Cryopreserved PBMCs were thawed and used directly or after CD4+ T-cell depletion using the EasySep human CD4+ T-cell enrichment kit and the human cell depletion procedure provided by the manufacturer (Stemcell Technologies). Whole or CD4+ T cell-depleted PBMCs were incubated overnight with 2 μg/ml of pools of 18-amino-acid (aa) peptides overlapping by 10 aa and spanning either Gp120, Gag, or Nef HIV-1 proteins or with 2 μg/ml of a pool of 15-aa peptides with an 11-aa overlap covering the complete sequence of the pp65 protein of human cytomegalovirus (CMV) (PepTivator; Miltenyi) in the presence of 1 ng/ml of recombinant human IL-15 (rhIL-15), 1 μg/ml of CD28/CD49d costimulatory reagent, and 10 μg/ml of isotype control, IL-2, or IL-12 neutralizing antibody.
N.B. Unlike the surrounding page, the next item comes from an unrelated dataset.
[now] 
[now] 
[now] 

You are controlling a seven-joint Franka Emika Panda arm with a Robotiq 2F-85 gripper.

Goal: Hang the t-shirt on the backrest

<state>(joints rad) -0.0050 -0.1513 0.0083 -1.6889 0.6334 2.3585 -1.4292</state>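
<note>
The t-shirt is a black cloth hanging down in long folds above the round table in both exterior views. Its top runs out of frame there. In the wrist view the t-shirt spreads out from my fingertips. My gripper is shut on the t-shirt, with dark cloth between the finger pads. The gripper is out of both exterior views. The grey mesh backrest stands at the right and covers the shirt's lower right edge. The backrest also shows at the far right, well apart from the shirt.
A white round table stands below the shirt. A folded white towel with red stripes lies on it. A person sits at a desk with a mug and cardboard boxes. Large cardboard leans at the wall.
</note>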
After 14 h, 0.9 nM monensin and 5 μg/ml of brefeldin A were added for the last 6 h of incubation. Incubation in the presence of 5 μg/ml of phytohemagglutinin (PHA) or 200 U/ml of rhIL-2 alone or in combination with 1 ng/ml rhIL-12 was used as the positive control. PBMCs were stained first with the LIVE/DEAD fixable blue dead cell stain kit and then with CD3-Alexa Fluor 700, CD4-Pacific Blue, CD16-allophycocyanin (APC)-Cy7, and CD56-phycoerythrin (PE)-Cy7 to discriminate CD4+ T cells and NK cells. Finally, they were fixed, permeabilized, and stained with IL-2-PE-CF594 and IFN-γ-fluorescein isothiocyanate (FITC) antibodies to detect intracellular cytokines. A fluorescence-minus-one (FMO) control and PHA-stimulated PBMCs were used to set the gates for positive cytokine responses. Acquisition of data was performed on a BD Fortessa. Data were analyzed using Flow Jo v.7.6.5.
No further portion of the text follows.